• WHAT IS BEING ASKED: The lines below are to be quoted exactly, from the first through the one that contains "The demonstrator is".
PROVIDED DATA START
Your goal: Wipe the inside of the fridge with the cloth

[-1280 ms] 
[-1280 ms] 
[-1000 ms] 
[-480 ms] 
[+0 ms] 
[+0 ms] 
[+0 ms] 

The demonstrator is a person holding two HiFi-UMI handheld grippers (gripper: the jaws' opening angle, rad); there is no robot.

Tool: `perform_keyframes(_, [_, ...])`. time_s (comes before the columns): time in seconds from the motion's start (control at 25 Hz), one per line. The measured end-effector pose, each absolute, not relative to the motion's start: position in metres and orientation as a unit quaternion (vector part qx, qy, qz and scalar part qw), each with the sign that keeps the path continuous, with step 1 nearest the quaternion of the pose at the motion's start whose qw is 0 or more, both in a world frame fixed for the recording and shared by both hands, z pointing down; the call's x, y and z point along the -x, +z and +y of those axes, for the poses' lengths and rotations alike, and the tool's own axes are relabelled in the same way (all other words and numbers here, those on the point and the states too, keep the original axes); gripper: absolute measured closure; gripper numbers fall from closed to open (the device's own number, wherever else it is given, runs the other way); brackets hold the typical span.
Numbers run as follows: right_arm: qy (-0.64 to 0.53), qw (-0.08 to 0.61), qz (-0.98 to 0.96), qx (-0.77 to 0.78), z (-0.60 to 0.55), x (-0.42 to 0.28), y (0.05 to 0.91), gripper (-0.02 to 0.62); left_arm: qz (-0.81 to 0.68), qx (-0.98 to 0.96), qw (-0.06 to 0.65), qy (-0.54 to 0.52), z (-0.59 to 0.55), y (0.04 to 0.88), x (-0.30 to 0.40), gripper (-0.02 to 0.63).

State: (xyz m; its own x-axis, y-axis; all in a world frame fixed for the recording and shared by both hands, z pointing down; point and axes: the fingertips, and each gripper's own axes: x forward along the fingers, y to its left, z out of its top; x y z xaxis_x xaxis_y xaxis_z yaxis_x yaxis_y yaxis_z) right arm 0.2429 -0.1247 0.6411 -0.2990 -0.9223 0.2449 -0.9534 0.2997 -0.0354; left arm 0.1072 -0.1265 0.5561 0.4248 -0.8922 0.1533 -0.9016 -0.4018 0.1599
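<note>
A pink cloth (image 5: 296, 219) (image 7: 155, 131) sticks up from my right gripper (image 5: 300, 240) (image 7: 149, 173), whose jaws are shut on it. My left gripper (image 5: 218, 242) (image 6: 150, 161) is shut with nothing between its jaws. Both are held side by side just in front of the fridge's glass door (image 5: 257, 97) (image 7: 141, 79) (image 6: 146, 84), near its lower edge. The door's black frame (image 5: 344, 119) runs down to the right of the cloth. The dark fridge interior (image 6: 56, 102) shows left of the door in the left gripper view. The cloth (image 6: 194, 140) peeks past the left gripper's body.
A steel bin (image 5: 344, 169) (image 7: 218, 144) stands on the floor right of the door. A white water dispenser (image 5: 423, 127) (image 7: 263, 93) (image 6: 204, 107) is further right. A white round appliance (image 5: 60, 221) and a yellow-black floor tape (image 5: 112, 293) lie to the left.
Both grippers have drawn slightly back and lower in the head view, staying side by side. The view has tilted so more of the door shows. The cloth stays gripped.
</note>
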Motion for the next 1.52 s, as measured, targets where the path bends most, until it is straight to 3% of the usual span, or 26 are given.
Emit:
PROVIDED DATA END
• ANSWER FOR THIS EXERCISE:
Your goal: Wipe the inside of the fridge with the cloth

[-1280 ms] 
[-1280 ms] 
[-1000 ms] 
[-480 ms] 
[+0 ms] 
[+0 ms] 
[+0 ms] 

The demonstrator is a person holding two HiFi-UMI handheld grippers (gripper: the jaws' opening angle, rad); there is no robot.

This brings the exercise to completion.